• EXERCISE PROMPT: Among the lines of this listing, count those that include "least" and state the count by itself.

════════════════════

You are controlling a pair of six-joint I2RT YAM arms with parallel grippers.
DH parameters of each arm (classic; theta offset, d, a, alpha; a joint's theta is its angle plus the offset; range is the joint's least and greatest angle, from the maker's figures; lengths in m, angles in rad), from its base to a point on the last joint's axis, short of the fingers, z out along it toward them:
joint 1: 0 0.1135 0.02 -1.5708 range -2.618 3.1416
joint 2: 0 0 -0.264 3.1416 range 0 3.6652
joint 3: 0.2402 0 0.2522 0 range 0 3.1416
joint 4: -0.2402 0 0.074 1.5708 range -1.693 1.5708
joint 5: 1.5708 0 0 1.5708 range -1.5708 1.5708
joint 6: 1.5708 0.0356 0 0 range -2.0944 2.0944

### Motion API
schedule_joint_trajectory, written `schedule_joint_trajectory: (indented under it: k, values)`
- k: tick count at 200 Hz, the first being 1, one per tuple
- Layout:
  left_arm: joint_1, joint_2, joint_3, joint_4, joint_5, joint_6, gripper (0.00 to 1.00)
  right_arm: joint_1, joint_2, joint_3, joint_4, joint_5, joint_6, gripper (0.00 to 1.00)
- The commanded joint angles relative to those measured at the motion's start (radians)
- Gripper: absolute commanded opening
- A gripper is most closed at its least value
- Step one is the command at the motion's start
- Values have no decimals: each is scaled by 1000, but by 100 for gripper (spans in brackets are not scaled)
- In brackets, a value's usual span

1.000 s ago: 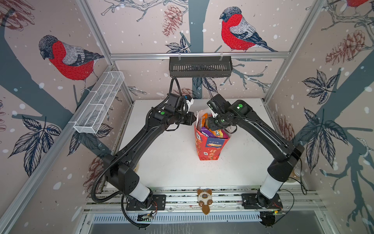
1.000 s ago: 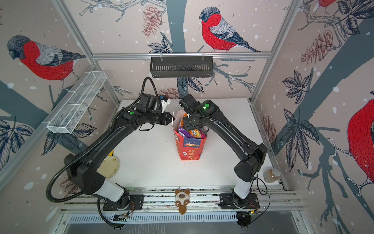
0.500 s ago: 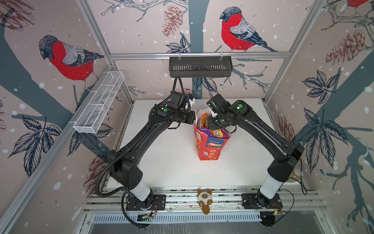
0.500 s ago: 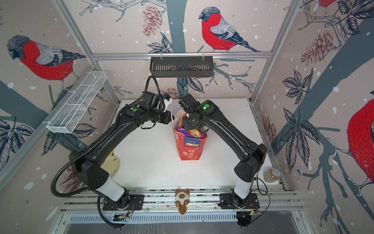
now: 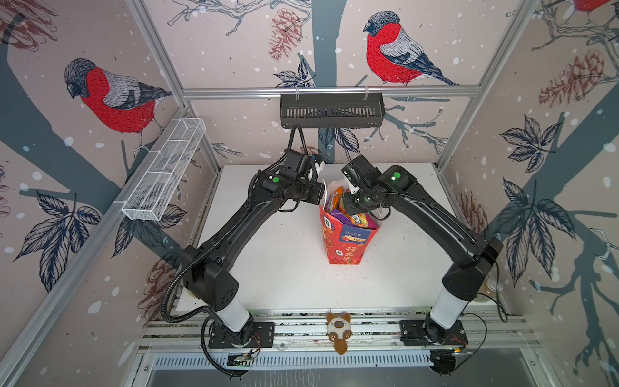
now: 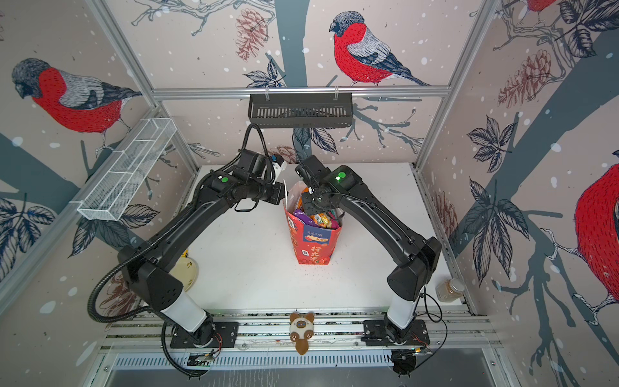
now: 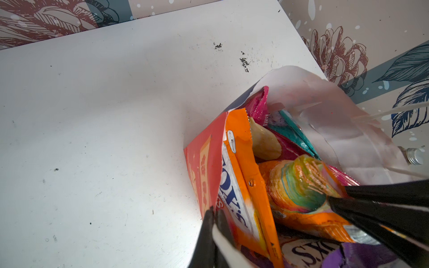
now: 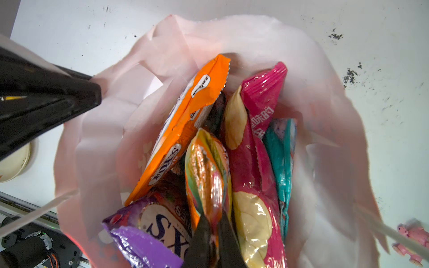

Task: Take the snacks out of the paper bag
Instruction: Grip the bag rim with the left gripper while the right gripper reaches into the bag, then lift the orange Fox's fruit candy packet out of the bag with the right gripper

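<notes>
A red paper bag (image 5: 348,246) stands upright on the white table (image 5: 274,268), just right of centre in both top views, its snacks (image 5: 350,214) packed inside. The left gripper (image 7: 214,213) is pressed together on the bag's left-hand rim, while the right gripper (image 8: 214,222), reaching into the mouth, pinches the top of a glossy orange, rainbow-swirled packet (image 8: 206,171).

Snacks (image 8: 209,162) cram paper bag (image 5: 345,244) mouth; left gripper (image 7: 214,214) on rim, right gripper (image 8: 214,222) inside; table (image 5: 284,261) free.
</notes>
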Motion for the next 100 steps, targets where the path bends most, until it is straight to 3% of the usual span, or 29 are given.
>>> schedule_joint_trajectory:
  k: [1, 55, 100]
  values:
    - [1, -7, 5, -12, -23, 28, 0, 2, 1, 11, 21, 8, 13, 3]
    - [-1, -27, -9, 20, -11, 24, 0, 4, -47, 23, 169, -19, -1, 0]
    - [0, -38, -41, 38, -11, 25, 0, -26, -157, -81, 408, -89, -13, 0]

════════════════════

• RESULT BELOW: 2